I’ve been surprised by how green the countryside is around Buenos Aires, the terrain is lush and populated by a broad array of trees and shrubs. There’s clearly quite a bit of rain here and, in fact, the average rainfall in Buenos Aires is greater than London.
And, looking out across the layout at Pilar, it wouldn’t be difficult to believe that you were in the Home Counties. The track reminds me a little of The London Club – sweeping, rolling fairways travelling past clever bunkering, occasional trees and well-placed water hazards to quick, sloping greens. The shotgun-start practice round took some five and a half hours to complete today, largely because the players were taking time to study the complex undulations that feature on and around the putting slopes here.
Totalling 7,255 yards in length against a par of 72, the course isn’t overly long by modern standards. But, with three of the four par-5s measuring over 580 yards and with only one par-4 of less than 400 yards, those players with the ability to hit the long ball will be at a distinct advantage.
Top ranked Argentinian Alejandro Tosti spoke this afternoon about the importance of driving the ball well here.

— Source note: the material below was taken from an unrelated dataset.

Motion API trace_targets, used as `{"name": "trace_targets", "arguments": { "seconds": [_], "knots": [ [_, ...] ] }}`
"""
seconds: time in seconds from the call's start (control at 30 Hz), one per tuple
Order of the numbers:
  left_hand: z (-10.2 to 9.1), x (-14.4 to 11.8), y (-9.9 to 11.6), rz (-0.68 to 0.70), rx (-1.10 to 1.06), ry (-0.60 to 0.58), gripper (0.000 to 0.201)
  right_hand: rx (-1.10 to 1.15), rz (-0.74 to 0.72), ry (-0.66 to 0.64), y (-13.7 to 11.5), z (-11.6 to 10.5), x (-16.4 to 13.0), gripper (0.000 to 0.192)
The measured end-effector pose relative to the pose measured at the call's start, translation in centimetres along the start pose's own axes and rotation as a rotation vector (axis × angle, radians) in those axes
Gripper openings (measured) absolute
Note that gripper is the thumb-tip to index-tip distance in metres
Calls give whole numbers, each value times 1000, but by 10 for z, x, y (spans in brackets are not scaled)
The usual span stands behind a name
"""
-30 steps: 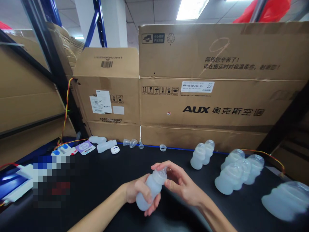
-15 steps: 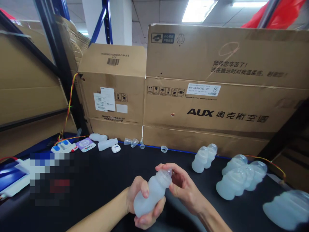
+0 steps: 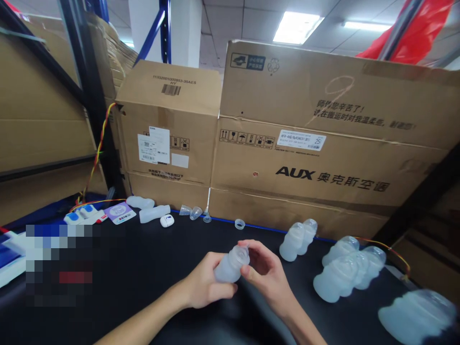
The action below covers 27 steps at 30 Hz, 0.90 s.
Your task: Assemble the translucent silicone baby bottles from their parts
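Bottle (image 3: 225,271), one: frosted, near middle, held over the black table (image 3: 154,268), tilted with its cap (image 3: 240,256) toward the far right.

Left hand (image 3: 205,281), one: closed round the bottle's body from the left.

Right hand (image 3: 268,270), one: half curled, thumb and fingertips on the cap from two sides; pressure cannot be told.

Handling, as judged: the wall looks soft, so a snug wrap without squeezing seems best. Cap pinch even, thumb opposite fingers, force along the bottle's axis, lest the cap sit crooked.

Ring (image 3: 239,224), one: far middle, apart from both hands.

Pair of bottles (image 3: 293,243) and bottle cluster (image 3: 333,280): right, well apart from the right hand.
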<state>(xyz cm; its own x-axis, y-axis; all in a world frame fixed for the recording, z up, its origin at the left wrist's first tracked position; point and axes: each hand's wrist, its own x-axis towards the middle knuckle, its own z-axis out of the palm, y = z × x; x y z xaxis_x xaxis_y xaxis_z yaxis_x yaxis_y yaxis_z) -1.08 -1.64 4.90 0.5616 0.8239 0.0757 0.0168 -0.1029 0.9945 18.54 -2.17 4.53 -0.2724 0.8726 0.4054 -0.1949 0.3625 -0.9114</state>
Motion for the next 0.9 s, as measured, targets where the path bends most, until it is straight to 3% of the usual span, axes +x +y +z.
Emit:
{"name": "trace_targets", "arguments": {
  "seconds": [0.13, 0.4, 0.77, 0.9],
  "knots": [
    [3, -1, -8, 20, 32, 13, 17, 85, 50, -65, -6, -3, -2, 57],
    [5, -2, -11, -1, 71, 48, 23, 67, 85, -182, -21, -5, -3, 53],
    [6, 3, -10, 54, 182, 65, 13, -170, 69, -51, -6, -6, 0, 62],
    [7, 1, -8, 84, 296, 128, 9, -275, 71, -29, -5, -4, 2, 54]
  ]
}}
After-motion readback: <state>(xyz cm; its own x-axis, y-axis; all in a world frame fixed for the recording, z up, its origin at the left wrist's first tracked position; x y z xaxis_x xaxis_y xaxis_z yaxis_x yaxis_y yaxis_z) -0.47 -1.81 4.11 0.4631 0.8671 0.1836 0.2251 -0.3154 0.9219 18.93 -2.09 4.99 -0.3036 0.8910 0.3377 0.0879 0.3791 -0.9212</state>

“Yes, the par-5s are very long so you really must find the fairway on these,” he said. “And, on most of the holes, it’s important to find the right side of the fairway from the tee as it will allow you to find the pins. If you miss on the wrong side you can make bogey very easily.”

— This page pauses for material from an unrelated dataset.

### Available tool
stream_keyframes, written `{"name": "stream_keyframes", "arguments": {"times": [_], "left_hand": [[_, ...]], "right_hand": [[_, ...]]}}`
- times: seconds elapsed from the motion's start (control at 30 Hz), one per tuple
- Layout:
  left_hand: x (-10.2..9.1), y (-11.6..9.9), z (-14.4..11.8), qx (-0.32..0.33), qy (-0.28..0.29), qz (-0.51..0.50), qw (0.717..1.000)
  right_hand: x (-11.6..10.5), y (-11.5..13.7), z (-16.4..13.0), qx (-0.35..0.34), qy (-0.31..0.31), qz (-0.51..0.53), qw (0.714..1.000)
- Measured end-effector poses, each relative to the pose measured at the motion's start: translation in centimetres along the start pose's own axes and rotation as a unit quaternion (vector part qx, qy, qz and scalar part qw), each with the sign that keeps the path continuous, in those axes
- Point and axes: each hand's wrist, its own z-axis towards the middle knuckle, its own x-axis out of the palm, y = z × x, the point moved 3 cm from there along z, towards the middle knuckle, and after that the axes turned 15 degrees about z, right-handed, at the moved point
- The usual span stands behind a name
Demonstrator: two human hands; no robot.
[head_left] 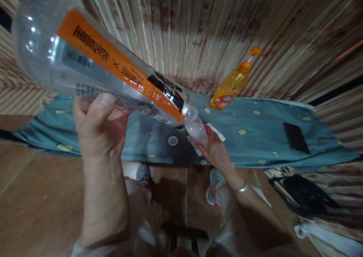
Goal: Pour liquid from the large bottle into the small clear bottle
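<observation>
Head view: clear bottle [113,71], orange label, tilted; left fingers [96,113] clamped, right fingers [208,145] gripping neck.

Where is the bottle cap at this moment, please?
In the head view the bottle cap lies on the blue cloth, just left of the right hand at the clear bottle's neck.
</observation>
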Motion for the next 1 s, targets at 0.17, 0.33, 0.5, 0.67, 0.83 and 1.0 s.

Tournament favourite Guillermo Pereira of Chile holds a similar view.
“The tee shots are key here,” he said. “It’s not just about finding the fairways, it’s important to find the right spots on those fairways.”
Venezuela’s Jorge Garcia spoke about the quality of the greens.
“The greens are good here and very sloping,” he said. “They are soft after yesterday’s rain but could well firm up as the week goes on. You definitely need a sharp short-game to score well on this course.”
The course is one that should provide a suitable test for these top amateur players, as it has a proven record of hosting significant competition. In 2006 and 2011 Pilar Golf played host to the Argentina Open – the first of those events was won by Rafa Echenique. The European Tour player beat Angel Cabrera and Ricardo Gonzalez into tied second place.
This will be a week where the players need to show some patience and pick their battles. Firing at the pin on every hole could lead to trouble. It’s difficult to pick a winning score, but if the weather holds and the greens remain receptive, I’d expect to see at least a few of the top players go pretty low – double figures under par.